Home » Russian spy chief blames West for nuclear tension

Russian spy chief blames West for nuclear tension

by Mahmmod Shar

By Steve Rosenberg

Western leaders have expressed concern about the scale of nuclear sabre-rattling over Ukraine by senior Russian officials, including President Putin, especially after February’s invasion.

How does Moscow react to charges it is engaging in such rhetoric and threats?

I asked one of Russia’s most powerful officials, Sergei Naryshkin, head of the SVR Foreign Intelligence Service, to respond to international criticism.

He denied any Russian nuclear rhetoric, even though there’s been plenty.

Mr Naryshkin pointed the finger back at the West.

“Will you state categorically that Russia will not use nuclear weapons in Ukraine or engage in other provocative actions, such as exploding a dirty bomb, or blowing up a dam?” I asked Mr Naryshkin.

Russia’s spy chief didn’t answer the question directly. “We are, of course, very concerned about Western rhetoric about the possibility of using nuclear weapons,” Sergei Naryshkin responded.

“Yesterday Russia’s defence minister talked by phone with his colleagues from Turkey, the US and France. He told them about the possible plans of the Ukrainian leadership to use a so-called ‘dirty nuclear bomb’,” Mr Naryshkin continued.

“But there is no evidence to back up that claim,” I pointed out.

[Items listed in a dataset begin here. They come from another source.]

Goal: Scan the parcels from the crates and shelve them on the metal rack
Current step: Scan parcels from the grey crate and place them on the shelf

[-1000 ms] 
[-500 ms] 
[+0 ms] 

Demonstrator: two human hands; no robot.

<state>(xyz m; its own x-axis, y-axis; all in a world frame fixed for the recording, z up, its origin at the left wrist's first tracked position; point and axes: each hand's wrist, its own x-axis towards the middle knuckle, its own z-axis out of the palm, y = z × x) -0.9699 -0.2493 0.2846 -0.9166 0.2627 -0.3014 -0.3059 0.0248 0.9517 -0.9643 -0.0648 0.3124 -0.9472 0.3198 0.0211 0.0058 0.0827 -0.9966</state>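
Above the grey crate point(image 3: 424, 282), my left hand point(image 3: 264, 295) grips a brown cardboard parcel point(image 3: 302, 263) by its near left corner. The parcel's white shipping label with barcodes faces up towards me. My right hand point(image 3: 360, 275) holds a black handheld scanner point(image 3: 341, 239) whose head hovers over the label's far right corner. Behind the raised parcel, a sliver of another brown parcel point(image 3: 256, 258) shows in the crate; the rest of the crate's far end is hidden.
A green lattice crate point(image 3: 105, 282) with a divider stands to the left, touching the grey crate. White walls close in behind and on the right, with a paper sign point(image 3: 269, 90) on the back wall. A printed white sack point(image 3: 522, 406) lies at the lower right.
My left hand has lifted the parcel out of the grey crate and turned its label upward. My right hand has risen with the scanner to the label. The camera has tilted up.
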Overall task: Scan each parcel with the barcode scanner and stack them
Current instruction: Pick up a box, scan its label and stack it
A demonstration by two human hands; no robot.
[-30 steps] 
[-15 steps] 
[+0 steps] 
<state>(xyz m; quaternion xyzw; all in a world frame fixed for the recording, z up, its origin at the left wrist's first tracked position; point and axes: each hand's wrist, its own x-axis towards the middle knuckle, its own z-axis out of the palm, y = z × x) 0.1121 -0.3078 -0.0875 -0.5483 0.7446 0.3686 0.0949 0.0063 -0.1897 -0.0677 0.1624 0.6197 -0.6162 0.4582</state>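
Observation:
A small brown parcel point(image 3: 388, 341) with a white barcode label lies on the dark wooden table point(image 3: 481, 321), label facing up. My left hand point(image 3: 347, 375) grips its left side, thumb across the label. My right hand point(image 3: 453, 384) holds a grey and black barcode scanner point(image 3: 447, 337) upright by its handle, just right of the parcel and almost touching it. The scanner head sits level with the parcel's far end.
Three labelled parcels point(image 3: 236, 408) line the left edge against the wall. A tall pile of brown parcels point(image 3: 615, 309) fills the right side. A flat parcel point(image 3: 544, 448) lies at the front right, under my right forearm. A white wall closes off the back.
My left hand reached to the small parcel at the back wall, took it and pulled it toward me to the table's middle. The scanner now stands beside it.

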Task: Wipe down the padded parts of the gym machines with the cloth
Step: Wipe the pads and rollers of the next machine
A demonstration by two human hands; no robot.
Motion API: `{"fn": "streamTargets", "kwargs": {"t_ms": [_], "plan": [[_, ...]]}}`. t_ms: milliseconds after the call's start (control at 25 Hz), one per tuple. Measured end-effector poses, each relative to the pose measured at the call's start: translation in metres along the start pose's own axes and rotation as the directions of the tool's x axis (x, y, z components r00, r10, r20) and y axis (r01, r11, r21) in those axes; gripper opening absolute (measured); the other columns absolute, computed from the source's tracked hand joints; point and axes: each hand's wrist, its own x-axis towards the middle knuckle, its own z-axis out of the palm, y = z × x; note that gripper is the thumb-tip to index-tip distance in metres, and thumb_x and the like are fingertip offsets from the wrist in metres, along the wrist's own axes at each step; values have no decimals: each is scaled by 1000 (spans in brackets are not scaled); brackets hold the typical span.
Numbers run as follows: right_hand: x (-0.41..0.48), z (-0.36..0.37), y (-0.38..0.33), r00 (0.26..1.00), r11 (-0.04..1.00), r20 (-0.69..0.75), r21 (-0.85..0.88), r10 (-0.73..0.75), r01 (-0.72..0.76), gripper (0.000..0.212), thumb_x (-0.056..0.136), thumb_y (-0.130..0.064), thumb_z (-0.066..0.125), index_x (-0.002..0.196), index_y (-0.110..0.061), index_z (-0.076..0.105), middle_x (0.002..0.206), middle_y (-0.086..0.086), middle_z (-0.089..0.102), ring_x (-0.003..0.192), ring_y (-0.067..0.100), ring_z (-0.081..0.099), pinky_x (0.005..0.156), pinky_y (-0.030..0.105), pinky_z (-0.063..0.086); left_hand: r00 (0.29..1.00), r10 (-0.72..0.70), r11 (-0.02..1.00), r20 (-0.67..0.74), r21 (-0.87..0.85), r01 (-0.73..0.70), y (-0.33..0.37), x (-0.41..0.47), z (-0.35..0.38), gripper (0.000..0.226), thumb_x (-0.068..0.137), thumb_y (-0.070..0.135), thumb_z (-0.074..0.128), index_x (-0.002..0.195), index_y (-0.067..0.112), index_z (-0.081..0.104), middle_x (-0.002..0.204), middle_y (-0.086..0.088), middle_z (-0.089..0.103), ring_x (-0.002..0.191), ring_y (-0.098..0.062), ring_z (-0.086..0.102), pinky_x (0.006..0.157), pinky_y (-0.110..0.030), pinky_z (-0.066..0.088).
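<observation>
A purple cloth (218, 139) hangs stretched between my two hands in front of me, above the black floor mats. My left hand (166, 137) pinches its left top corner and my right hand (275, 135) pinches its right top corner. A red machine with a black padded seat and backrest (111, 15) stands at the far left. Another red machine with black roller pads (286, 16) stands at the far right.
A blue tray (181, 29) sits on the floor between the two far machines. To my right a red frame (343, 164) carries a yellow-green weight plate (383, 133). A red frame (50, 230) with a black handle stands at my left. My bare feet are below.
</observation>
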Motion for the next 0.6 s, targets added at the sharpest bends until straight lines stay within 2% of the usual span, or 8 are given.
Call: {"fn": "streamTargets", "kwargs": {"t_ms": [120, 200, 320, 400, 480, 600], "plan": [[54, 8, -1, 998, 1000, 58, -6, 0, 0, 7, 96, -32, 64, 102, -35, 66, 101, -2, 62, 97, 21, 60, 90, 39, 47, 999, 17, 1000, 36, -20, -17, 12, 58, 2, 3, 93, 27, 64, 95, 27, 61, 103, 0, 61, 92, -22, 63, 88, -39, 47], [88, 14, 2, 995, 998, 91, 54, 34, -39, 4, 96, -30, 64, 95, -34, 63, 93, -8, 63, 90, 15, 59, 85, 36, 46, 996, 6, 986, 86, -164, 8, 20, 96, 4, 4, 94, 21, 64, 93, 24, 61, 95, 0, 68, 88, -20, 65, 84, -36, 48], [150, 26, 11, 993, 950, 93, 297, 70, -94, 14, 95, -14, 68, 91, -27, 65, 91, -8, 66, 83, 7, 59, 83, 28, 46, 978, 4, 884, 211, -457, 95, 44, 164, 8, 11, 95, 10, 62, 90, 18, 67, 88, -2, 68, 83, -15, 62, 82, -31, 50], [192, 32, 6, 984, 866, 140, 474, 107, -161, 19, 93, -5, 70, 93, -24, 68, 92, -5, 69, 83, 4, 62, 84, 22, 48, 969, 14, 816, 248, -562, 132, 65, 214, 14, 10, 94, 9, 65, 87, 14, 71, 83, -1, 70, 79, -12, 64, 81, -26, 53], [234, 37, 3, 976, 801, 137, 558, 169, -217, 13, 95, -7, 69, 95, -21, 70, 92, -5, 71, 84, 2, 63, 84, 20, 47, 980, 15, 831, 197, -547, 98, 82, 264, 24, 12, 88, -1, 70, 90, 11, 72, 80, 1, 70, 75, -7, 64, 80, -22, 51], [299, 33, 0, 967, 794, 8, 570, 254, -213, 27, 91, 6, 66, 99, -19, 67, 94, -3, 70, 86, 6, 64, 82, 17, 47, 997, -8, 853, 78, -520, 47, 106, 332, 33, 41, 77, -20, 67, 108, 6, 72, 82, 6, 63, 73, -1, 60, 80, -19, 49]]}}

On Sunday the UK, US and French governments issued a joint statement on the Russian government’s claims. They rejected what they called “Russia’s transparently false allegations” against Kyiv, adding: “The world would see through any attempt to use this allegation as a pretext for escalation. We further reject any pretext for escalation by Russia.”

I was speaking to Sergei Naryshkin at the opening of an exhibition at the Russian Army Museum.

It is a sobering experience – an exhibition that transports you back to a time when the world was on the edge of nuclear Armageddon.

It marks the 60th anniversary of the Cuban Missile Crisis. On the wall there is a giant photograph of Soviet leader Nikita Khrushchev and US President John F Kennedy. There are images of the Soviet missiles Moscow sent to Cuba, and which the Kennedy White House demanded the Kremlin remove.

In the eyes of Vladimir Putin’s Russia, what are the lessons of the Cuban Missile Crisis?

According to Sergei Naryshkin, “the lesson of the Cuban Missile crisis is that political leaders must find the inner strength to reach compromises to resolve global issues.”

True, Kennedy and Khrushchev reached a compromise to end a potentially fatal situation. Kennedy pledged to remove American missiles from Turkey after Khrushchev promised to remove nuclear missiles from Cuba.

But six decades later, Vladimir Putin, the leader of Russia, shows no sign of being willing to make concessions. Concern over a potential nuclear conflict is present once more.

Despite this, the conflict in Ukraine is very dissimilar to the Cuban Missile Crisis.

The Kremlin leader invaded a neighboring, sovereign state back in February, starting an eight-month war. President Putin still appears committed to achieving some sort of victory, both over Ukraine and against the West, despite significant setbacks on the battlefield.